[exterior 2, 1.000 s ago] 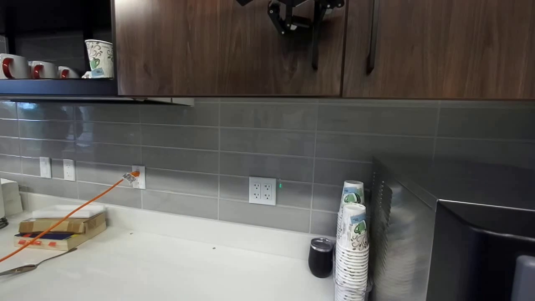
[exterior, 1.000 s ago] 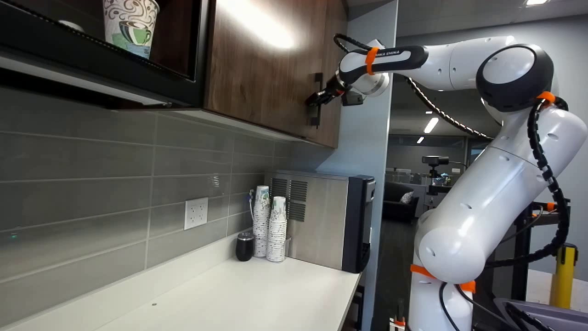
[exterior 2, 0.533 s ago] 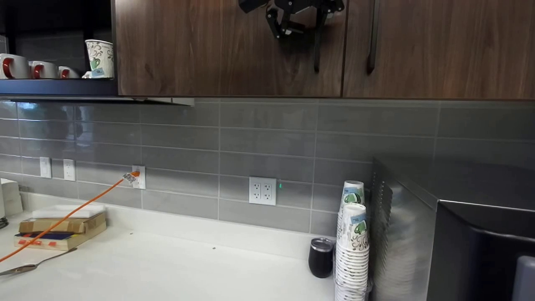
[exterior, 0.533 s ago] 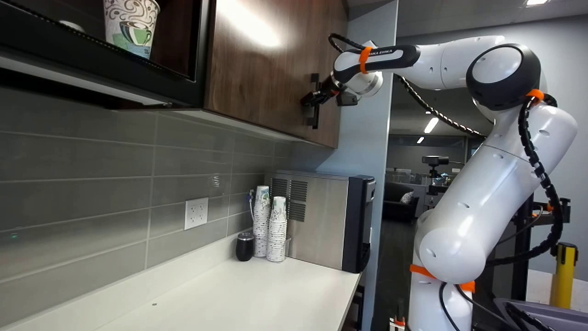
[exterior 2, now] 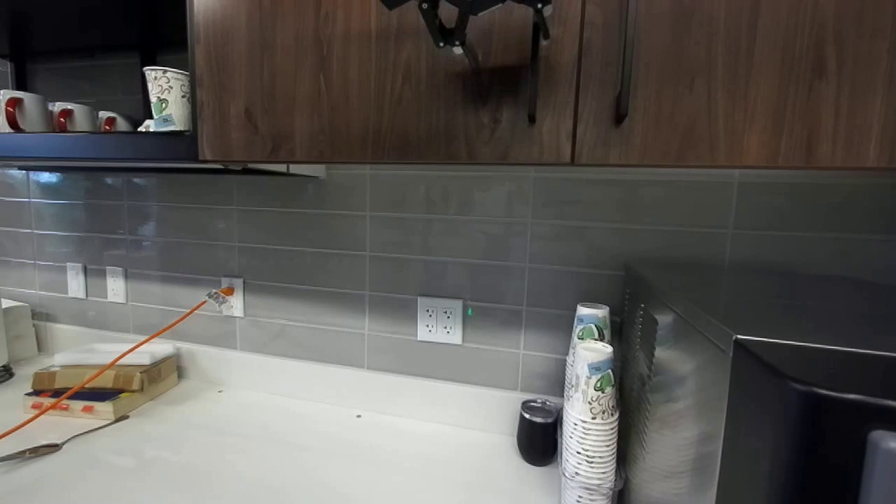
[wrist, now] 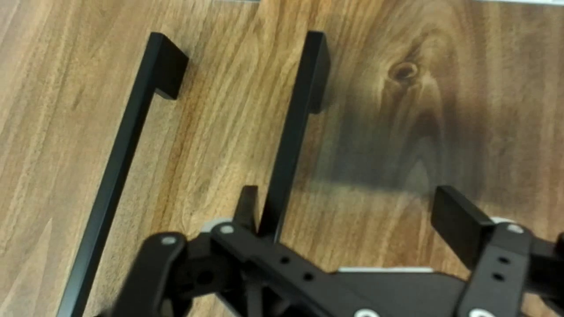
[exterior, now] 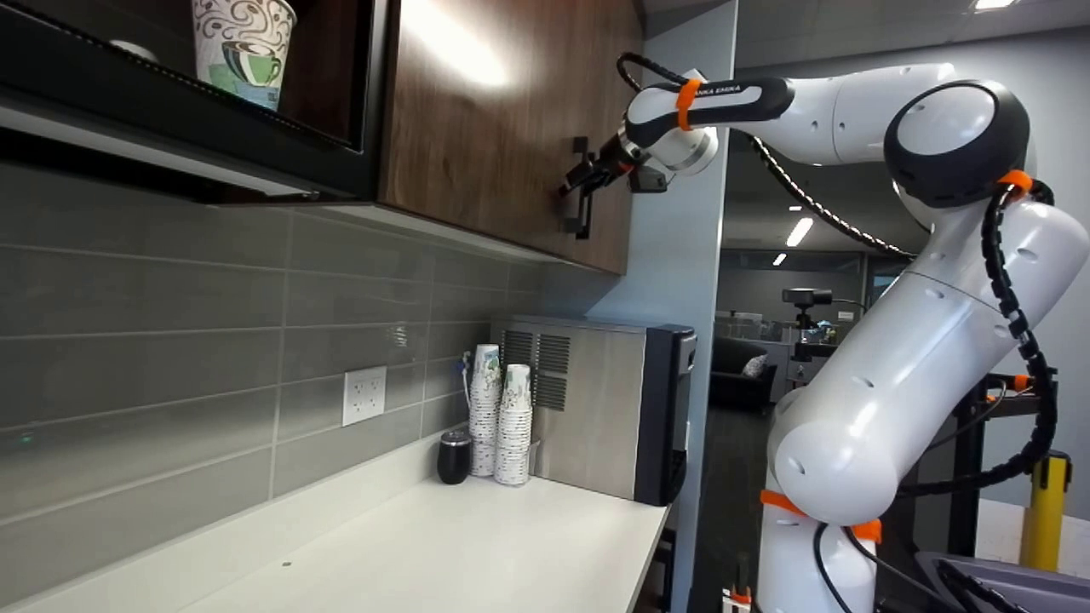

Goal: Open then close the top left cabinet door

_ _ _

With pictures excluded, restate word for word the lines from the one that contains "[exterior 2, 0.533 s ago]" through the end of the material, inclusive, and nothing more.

:: Answer ::
[exterior 2, 0.533 s ago] 
[exterior, 0.533 s ago] 
[exterior 2, now] 
[wrist, now] 
[exterior, now] 

Goal: Open then close the top left cabinet door

The output above is the complete answer.